WATKINS, Alan Edward - Born 21-Jan-1928 - Died 25-May-2011

WATKINS, Alan Edward - Born 21-Jan-1928 - Died 25-May-2011 

Alan Edward WATKINS
Born 21-Jan-1928 - Died 25-May-2011

Son of
Jim and Daisy Watkins
Younger Brother to

Kenneth Loraine and Desmond John
who have pre-deceased him.

Alan leaves

His Wife of 59 years, Brenda
&
Their Son Simon

The Eulogy Delivered by Simon Watkins
at
The Funeral of Alan Watkins on 10-June-2011
 
My Father was born in Pontypridd, South Wales, on the 21st January 1928, and moved to Yate in Gloucestershire, at the age of 2. He attended school at Chipping-Sodbury Grammar, where he met my Mother who he was destined to marry 7 years later.

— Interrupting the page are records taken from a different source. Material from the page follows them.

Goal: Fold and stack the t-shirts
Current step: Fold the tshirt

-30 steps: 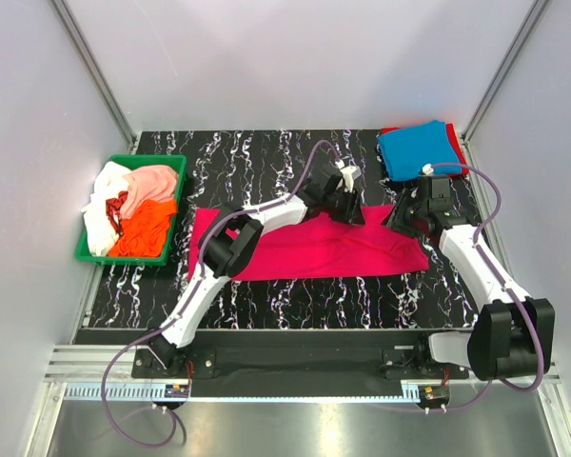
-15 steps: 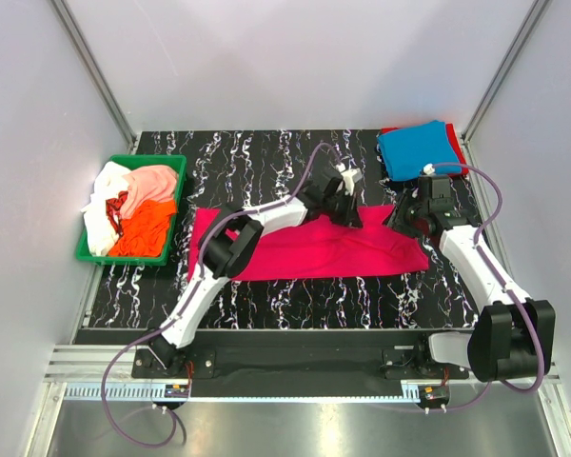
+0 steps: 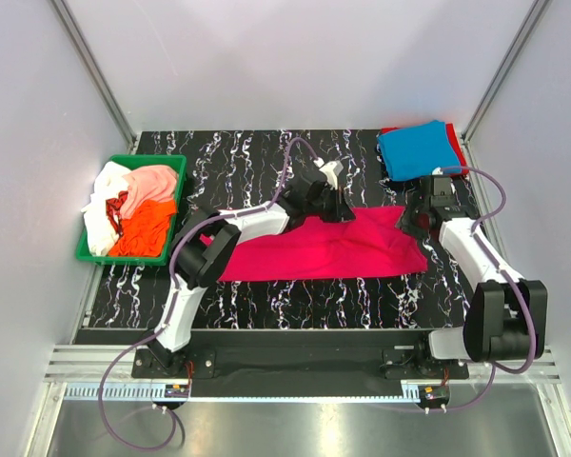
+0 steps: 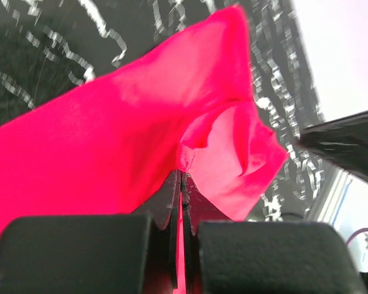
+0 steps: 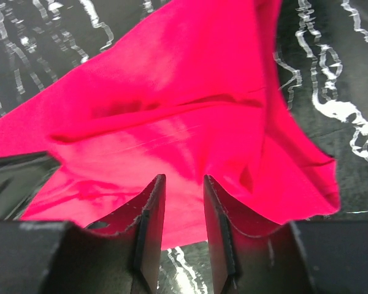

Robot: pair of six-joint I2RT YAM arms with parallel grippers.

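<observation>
Magenta t-shirt [image 3: 314, 249] lies mid-table as a folded band, its long axis running left to right across the black marbled table [image 3: 257, 152]. Left gripper [image 4: 181, 176] is clamped tight on a bunch of the far edge. Right gripper [image 5: 183, 184] is at the right end, jaws partly apart, no cloth visibly pinched.

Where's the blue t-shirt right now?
In the top view, the folded blue t-shirt sits at the far right corner of the table, on top of a red t-shirt, beyond the right end of the magenta-pink t-shirt.
</observation>
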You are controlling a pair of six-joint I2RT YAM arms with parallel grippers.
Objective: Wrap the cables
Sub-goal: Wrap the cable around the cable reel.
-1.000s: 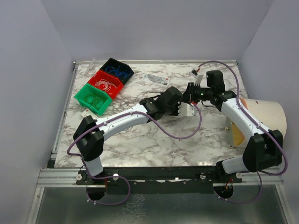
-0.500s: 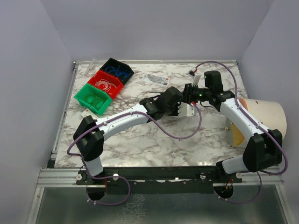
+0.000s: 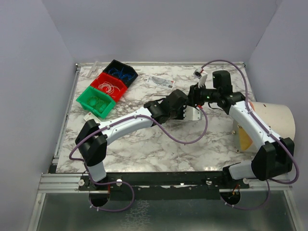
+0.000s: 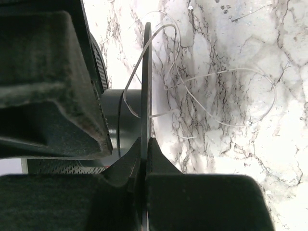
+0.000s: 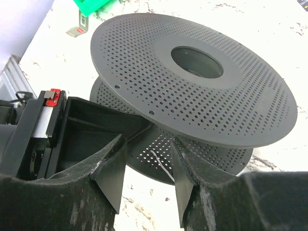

At 18 he left school and with National Service to complete attended Army Officer Training at Aldershot, getting his pip at 21. 

In 1950 at 22, when both his brothers were working on Bahrain, Des running his own business marketing pumps and Ken working for BAPCo. at an oil facility on the island, he joined them, and worked there for 13 years. During that time he came back to England to marry my Mother, Brenda Corbett on 23-February-1952, and take her back with him to Bahrain. 
Ken & his wife Marjory (nee Dando)

Once my Mother was there, making Father more palatable, they met and became lifetime fast friends with Bob and Elizabeth Turnbull.

On returning to England in 1963, my Father and Mother, together with Bob and Elizabeth, started a hairdressing business in Darnley Road in Gravesend. Ultimately, in the economy and timing, the business proved unsustainable and the four pursued different careers.

My Father started at Barclay’s in 1968; where he worked for the next 35 years at a London branch, as head of the foreign department; until his retirement 18 years ago in 1993.

My Father enjoyed his retirement. He was able to spend more time with friends and family, and also to take up golf, which I know brought him both joy and frustration, although I can't say in what ratio.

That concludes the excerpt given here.